A subsample of the RNA-seq data from Baduel et al. studying Arabidopsis Arenosa physiology.

Usage

data(baduel_5gs)

Format

3 objects

  • design: a design matrix for the 48 measured samples, containing the following variables:

    • SampleName corresponding column names from expr_norm_corr

    • Intercept an intercept variable

    • Population a factor identifying the plant population

    • Age_weeks numeric age of the plant at sampling time (in weeks)

    • Replicate a purely technical variable as replicates are not from the same individual over weeks. Should not be used in analysis.

    • Vernalized a logical variable indicating whether the plant had undergone vernalization (exposition to cold and short day photoperiods)

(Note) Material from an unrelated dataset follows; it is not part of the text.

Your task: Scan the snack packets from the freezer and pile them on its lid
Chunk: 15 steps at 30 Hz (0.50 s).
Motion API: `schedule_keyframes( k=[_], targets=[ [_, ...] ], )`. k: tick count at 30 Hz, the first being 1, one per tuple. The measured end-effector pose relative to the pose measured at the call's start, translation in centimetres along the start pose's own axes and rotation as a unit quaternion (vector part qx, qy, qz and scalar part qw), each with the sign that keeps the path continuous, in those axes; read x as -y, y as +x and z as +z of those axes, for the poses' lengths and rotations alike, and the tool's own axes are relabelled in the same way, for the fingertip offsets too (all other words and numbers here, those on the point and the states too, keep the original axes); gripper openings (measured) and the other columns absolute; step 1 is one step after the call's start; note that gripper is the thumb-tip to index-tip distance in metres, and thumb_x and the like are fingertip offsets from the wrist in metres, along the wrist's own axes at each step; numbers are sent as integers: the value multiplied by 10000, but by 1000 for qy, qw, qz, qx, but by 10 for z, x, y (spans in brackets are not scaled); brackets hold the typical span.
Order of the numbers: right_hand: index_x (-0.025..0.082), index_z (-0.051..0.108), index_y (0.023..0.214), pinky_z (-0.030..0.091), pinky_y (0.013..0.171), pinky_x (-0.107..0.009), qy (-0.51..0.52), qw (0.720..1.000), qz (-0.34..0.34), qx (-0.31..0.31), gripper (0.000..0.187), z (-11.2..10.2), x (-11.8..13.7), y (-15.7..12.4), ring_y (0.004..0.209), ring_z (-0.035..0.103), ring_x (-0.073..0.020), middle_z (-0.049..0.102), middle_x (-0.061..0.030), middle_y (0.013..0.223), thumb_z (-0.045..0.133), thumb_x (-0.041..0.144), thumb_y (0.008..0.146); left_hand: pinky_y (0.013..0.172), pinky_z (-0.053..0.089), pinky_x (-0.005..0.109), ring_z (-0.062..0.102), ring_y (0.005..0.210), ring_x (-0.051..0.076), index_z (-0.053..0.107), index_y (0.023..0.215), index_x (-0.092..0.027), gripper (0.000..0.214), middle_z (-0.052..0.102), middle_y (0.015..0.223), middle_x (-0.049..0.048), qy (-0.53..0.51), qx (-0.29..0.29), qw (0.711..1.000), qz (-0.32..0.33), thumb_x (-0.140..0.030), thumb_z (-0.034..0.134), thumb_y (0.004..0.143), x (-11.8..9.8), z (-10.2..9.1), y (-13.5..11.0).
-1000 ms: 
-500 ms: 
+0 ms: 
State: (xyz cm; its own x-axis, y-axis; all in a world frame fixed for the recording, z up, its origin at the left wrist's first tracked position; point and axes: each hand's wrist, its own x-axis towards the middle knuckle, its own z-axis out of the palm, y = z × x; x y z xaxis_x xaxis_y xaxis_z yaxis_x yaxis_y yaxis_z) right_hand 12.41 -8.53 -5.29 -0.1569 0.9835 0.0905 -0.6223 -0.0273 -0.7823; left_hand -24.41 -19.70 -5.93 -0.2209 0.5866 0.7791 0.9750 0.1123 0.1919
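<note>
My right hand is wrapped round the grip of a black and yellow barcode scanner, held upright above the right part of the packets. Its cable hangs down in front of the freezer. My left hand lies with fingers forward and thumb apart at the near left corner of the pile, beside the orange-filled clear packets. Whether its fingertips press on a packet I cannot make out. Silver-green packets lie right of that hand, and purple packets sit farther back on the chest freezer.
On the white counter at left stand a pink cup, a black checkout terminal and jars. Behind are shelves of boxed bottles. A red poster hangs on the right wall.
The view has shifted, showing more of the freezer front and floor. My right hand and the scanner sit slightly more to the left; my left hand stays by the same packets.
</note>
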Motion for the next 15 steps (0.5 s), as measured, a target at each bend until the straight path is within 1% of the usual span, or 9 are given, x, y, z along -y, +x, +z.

    • Vernalized a binary variable indicating whether the plant belonged to the KA population

    • AgeWeeks_Population interaction variable between the AgeWeeks and Population variables

    • AgeWeeks_Vernalized interaction variable between the AgeWeeks and Vernalized variables

    • Vernalized_Population interaction variable between the Vernalized and Population variables

    • AgeWeeks_Vernalized_Population interaction variable between the AgeWeeks, Vernalized and Population variables

  • baduel_gmt: a gmt object containing 5 gene sets of interest (see GSA.read.gmt), which is simply a list with the 3 following components:

    • genesets: a list of n gene identifiers vectors composing eachgene set (each gene set is represented as the vector of the gene identifiers composing it)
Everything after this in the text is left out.